Critique
Surveillance parentale: choc des cultures
Josée Lapointe
Sorti le jour de Noël, Surveillance parentale est un film qui vise clairement à renforcer les valeurs familiales, sans pourtant avoir l'air trop ringard ni dépassé. C'est plutôt une sympathique comédie familiale qui, en opposant les parents modernes à une approche plus traditionnelle, met le gros bon sens de l'avant.
Bien sûr, le film d'Andy Fickman, coproduit par Billy Crystal, n'évite pas les clichés. Bien sûr, on peut prédire dès les premières minutes comment il se terminera. Et on n'est pas là pour s'émerveiller devant de longs plans-séquences ou une caméra nerveuse : même dans sa facture, Surveillance parentale a un côté vieille école.
Pourtant le charme opère. Celui de Billy Crystal (Artie) et Bette Midler (Diane) d'abord, qui forment un couple pour la première fois au grand écran et incarnent les grands-parents les plus cool de l'univers. Grands-parents qui sont réquisitionnés, le temps d'une semaine, pour s'occuper de leurs trois petits-enfants - l'autre élément charme du film, tellement les jeunes comédiens sont craquants - pendant que leur fille Alice s'évade avec son mari.
Ce choc des cultures ne sera pas de tout repos, on s'en doute, car Diane et Artie ne sont pas au fait des nouvelles techniques d'éducation. Tout y passe, le sucre interdit dans la maison, les règlements du baseball transformés pour ne pas faire de peine aux enfants - fini les trois prises, c'est bien trop cruel, on reste au bâton jusqu'à ce qu'on réussisse à frapper -, les enfants qui passent des commandes différentes pour le souper... Chaque fois que les grands-parents essaieront de contourner le règlement, la catastrophe guette, mais ils obtiendront peu à peu l'affection et la confiance des enfants.
Il y a un peu de vrai et beaucoup d'exagération rigolote dans ce portrait des familles d'aujourd'hui, mais plutôt que d'en faire le procès et de prôner un retour au bon vieux temps, Surveillance parentale montre surtout qu'en mettant du sable dans l'engrenage, tout le monde y gagne.
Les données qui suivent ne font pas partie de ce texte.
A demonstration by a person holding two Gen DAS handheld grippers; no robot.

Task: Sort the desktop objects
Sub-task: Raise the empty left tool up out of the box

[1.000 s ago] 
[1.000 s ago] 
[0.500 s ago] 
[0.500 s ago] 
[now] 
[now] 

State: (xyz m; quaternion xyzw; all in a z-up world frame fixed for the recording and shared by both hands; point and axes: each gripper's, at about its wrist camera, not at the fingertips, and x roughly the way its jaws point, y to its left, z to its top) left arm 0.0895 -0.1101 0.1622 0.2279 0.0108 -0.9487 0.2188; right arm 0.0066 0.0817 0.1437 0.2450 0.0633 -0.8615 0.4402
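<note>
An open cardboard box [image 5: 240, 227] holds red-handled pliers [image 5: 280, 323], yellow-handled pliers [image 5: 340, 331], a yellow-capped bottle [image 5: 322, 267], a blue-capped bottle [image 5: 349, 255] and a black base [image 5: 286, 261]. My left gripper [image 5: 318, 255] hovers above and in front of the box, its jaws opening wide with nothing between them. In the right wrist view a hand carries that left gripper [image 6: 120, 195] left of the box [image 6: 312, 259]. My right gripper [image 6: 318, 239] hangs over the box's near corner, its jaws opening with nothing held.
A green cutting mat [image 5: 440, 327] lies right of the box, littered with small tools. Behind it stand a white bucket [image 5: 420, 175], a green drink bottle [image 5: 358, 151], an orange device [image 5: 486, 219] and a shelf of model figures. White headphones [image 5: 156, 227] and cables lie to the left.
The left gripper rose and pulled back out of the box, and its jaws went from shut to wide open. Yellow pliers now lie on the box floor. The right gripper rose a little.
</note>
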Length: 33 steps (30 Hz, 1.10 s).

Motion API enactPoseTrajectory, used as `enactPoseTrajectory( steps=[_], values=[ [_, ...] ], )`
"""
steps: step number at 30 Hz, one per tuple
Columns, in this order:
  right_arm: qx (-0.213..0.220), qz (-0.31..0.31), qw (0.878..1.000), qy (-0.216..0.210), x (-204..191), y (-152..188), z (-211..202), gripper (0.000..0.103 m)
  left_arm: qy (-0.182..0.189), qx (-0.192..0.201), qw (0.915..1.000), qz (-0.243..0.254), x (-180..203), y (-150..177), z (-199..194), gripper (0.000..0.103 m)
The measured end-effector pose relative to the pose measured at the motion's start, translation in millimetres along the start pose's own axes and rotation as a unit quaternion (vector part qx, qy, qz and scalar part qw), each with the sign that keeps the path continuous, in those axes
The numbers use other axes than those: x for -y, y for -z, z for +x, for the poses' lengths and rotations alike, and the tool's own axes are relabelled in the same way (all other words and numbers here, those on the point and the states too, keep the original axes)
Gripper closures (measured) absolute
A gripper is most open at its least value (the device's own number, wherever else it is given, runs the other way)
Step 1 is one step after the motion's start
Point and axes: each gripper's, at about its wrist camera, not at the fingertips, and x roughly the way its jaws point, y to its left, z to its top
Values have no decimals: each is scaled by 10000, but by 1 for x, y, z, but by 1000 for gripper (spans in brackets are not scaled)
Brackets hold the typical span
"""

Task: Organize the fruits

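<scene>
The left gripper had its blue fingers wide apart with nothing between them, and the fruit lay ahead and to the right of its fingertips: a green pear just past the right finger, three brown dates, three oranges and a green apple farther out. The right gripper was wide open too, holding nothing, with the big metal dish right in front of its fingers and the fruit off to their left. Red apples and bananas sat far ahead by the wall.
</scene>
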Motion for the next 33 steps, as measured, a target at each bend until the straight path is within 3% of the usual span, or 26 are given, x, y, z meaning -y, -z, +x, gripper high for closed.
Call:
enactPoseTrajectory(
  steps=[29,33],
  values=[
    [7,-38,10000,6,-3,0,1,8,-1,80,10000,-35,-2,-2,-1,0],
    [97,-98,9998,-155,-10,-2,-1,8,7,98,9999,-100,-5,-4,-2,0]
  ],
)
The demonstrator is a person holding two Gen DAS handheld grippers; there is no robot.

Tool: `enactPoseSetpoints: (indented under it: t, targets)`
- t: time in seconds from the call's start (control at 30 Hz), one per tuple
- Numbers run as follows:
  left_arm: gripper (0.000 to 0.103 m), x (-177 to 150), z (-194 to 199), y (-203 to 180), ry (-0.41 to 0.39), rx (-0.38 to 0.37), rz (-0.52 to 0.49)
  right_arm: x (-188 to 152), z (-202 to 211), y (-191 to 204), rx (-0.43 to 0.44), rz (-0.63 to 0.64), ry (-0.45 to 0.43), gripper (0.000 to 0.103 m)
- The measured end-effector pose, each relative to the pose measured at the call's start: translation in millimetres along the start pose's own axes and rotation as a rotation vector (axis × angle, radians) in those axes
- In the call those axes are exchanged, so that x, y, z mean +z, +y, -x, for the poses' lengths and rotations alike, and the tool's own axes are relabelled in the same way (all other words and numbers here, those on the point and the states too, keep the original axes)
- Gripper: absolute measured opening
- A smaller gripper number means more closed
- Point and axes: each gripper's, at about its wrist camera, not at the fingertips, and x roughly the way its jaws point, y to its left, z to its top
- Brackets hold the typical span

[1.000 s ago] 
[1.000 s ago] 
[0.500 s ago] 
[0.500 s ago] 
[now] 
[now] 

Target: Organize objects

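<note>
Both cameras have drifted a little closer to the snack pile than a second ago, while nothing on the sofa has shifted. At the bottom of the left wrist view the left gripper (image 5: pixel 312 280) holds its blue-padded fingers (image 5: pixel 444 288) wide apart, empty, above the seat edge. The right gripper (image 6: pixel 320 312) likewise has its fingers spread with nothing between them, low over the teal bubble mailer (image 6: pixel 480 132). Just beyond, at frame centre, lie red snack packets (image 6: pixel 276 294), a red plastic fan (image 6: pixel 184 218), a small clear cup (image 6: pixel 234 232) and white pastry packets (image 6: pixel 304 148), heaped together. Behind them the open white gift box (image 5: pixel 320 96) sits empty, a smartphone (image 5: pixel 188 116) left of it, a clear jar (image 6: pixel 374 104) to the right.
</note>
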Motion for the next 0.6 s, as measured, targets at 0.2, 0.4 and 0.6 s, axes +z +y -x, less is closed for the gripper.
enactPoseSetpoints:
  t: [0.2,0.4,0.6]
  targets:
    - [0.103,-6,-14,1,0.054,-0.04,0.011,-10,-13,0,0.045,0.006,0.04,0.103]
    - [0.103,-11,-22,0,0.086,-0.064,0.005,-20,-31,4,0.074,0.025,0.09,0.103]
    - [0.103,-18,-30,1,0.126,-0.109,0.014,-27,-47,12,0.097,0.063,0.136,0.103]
En effet, les grands-parents ne sont pas tant sévères que logiques et fermes - dire non ne peut pas toujours faire de tort -, et prouvent que les enfants rois ont aussi besoin de balises. Au bout du compte, les parents bien intentionnés incarnés par la lumineuse Marisa Tomei et Tom Everett Scott apprendront aussi à lâcher prise.
C'est cousu de fil blanc, évidemment, tellement les grands-parents arriveront en quelques jours à régler tous les problèmes de la famille. Mais il se dégage de ce film un réel désir d'établir un pont entre les générations, et une joie de vivre, tout simplement, transmise par la passion d'Artie pour son métier de commentateur de matchs de baseball et le bagou irrésistible de Billy Crystal, qui n'a rien perdu de sa verve.
Parental Guidance (V.F.: Surveillance parentale)
***
Comédie d'Andy Fickman avec Billy Crystal, Bette Midler et Marisa Tomei. 1h45.